DLCO: carbon monoxide diffusing capacity; FVC: forced vital capacity; IQR: interquartile range; TLC: total lung capacity; WHO: World Health Organization.
Individuals who used (vs did not use) home oxygen were more commonly male (32% vs 15%, P =0.001), had higher prevalence of WHO group 3 PH (18% vs 5%, P =0.02), and had lower %-predicted FVC (72 vs 79, P <0.001), DLCO (32 vs 43, P <0.001) and TLC (72 vs 82, P =0.01) (Supplementary Table S2, available at Rheumatology online). According to home oxygen use, there was no significant difference in age, patient-reported race, antibody profile or scleroderma disease subtype.
Predictors of hospital readmission
The unadjusted logistic regressions evaluating predictors of hospital readmission are shown in Fig. 2. Reasons for readmissions included: PH-related (n = 54), SSc-related (n = 32) or neither PH- nor SSc-related (n = 18). Compared with index admissions related to neither PH nor SSc, individuals with index admissions related to SSc had 2-fold higher odds of readmission (OR 1.99; 95% CI 1.02, 3.87), and individuals with index admissions related to PH had approximately 4-fold higher odds of readmission (OR 3.76, 95% CI 2.00, 7.09) (Fig. 2).
Fig. 2 .
Risk factors for 12-month readmission among individuals with SSc-associated pulmonary hypertension, univariable analysis
Unadjusted odds ratios presented from univariable analysis. ‘Other’ as reason for index admission indicates those admission reasons related to neither PH nor SSc. SSc disease duration defined as time since first non-Raynaud syndrome. WHO: World Health Organization.

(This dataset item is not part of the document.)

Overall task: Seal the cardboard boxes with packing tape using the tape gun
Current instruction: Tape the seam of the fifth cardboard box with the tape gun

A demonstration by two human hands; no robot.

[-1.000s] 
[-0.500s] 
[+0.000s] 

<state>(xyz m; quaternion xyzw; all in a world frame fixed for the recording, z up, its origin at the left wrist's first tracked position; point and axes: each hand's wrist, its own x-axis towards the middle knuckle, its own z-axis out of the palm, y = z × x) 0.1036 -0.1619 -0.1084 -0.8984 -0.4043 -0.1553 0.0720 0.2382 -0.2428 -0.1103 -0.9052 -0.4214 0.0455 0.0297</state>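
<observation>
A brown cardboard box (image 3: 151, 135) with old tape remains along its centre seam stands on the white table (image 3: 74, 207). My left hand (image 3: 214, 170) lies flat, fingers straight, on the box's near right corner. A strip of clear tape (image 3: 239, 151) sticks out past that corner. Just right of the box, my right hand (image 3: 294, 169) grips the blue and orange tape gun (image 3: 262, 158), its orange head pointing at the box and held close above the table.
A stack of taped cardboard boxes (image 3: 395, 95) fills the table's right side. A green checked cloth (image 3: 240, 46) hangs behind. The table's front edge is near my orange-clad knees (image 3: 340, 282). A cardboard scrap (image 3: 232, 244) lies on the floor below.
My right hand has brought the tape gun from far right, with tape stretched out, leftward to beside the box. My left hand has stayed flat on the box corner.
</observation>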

The multivariable logistic regression model evaluating predictors of hospital readmission is shown in Fig. 3. The odds of 12-month readmission after an index hospitalization for PH was further increased in models adjusting for WHO PH Group, age, sex, patient-reported race and home oxygen use (aOR 6.6; 95% CI 3.2, 13.6). Readmission was less likely among individuals who required vs did not require home supplemental oxygen, when adjusting for WHO PH Group, index hospitalization reason, age, sex and patient-reported race (aOR 0.44; 95% CI 0.22, 0.89) (Fig. 3). WHO group 3 was independently associated with decreased odds of readmission in the adjusted model (aOR 0.21; 95% CI 0.05, 0.80). In both unadjusted and adjusted models, patient-reported race, age and sex were not significantly associated with likelihood of readmission.
Fig. 3 .
Risk factors for 12-month readmission among individuals with SSc-associated pulmonary hypertension, multivariable analysis
Adjusted odds ratio presented in multivariable models adjusting for variables shown. ‘Other’ as reason for index admission indicates those admission reasons related to neither pulmonary hypertension (PH) nor SSc. SSc disease duration defined as time since first non-Raynaud syndrome. WHO: World Health Organization.
Sensitivity analysis
Overall, 31 of 307 ever-hospitalized individuals (10%) had a readmission within 90 days of an index hospitalization discharge, and 17 individuals (6%) had a readmission within 30 days of an index hospitalization discharge. Sensitivity analysis was performed for characteristics associated with readmission at 30 days and 90 days. Individuals with vs without 90-day readmission were less commonly classified has having Functional Class I (16% vs 29%; P =0.044). No patient-level factors remained statistically significant for 30-day readmissions.
Discussion
We sought to identify individual-level risk factors for 12-month hospital readmissions among individuals with SSc-PH. In this observational SSc-PH registry, 34% of individuals hospitalized during the study period experienced a readmission within 12 months. Readmission was more likely following hospital discharges for PH or SSc (compared with non-PH or SSc reasons) and less likely among individuals who use home oxygen or have WHO group 3 PH.
The observed 12-month readmission rate (34%) is lower than a previous study where 42% of ever-hospitalized individuals with PAH (of any cause) experienced readmission within 12 months [6]. The observed 30-day readmission rate (6%) is also lower compared with a previous study using the United States National Readmission Database where 22% of hospitalized individuals with SSc-PH experienced readmission within 30 days [5]. One possible reason for the higher readmission rates in previous studies is that those analysed larger, claims-based [6] or nationally representative [5] cohorts that incorporate individuals with potentially less access to specialized outpatient care. This finding underscores the importance of referral to specialized SSc and/or PH centres. Additionally, patient goals of care are not collected in these studies. These may differ between study cohorts and impact hospitalization rates.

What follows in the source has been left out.